_DATA SEGMENT_.
# # # # #
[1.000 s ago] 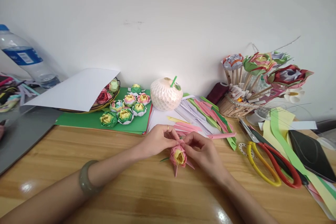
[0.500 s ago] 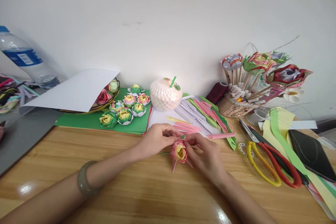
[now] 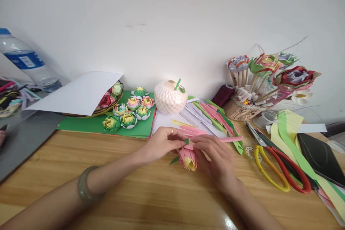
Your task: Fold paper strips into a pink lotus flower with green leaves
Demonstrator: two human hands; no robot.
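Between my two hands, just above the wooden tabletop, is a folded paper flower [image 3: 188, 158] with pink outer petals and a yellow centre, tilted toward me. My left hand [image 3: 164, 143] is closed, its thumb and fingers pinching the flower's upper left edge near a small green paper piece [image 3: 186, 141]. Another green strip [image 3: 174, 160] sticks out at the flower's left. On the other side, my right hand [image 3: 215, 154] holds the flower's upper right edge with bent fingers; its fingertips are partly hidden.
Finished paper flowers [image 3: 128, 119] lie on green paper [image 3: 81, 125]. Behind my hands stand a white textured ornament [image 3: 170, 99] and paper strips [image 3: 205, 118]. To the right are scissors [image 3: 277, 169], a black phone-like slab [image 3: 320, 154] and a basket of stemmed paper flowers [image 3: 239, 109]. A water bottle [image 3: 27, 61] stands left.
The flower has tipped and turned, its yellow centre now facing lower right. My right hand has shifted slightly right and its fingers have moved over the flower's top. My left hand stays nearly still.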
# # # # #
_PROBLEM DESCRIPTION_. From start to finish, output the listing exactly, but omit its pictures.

_REPLY_.
[1.000 s ago] 
[0.500 s ago] 
[now] 
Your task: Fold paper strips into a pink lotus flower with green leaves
Demonstrator: two human hands; no robot.
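Between my two hands, just above the wooden tabletop, is a folded paper flower [image 3: 188, 158] with pink outer petals and a yellow centre, tilted toward me. My left hand [image 3: 164, 143] is closed, its thumb and fingers pinching the flower's upper left edge near a small green paper piece [image 3: 186, 141]. Another green strip [image 3: 174, 160] sticks out at the flower's left. On the other side, my right hand [image 3: 215, 154] holds the flower's upper right edge with bent fingers; its fingertips are partly hidden.
Finished paper flowers [image 3: 128, 119] lie on green paper [image 3: 81, 125]. Behind my hands stand a white textured ornament [image 3: 170, 99] and paper strips [image 3: 205, 118]. To the right are scissors [image 3: 277, 169], a black phone-like slab [image 3: 320, 154] and a basket of stemmed paper flowers [image 3: 239, 109]. A water bottle [image 3: 27, 61] stands left.
The flower has tipped and turned, its yellow centre now facing lower right. My right hand has shifted slightly right and its fingers have moved over the flower's top. My left hand stays nearly still.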

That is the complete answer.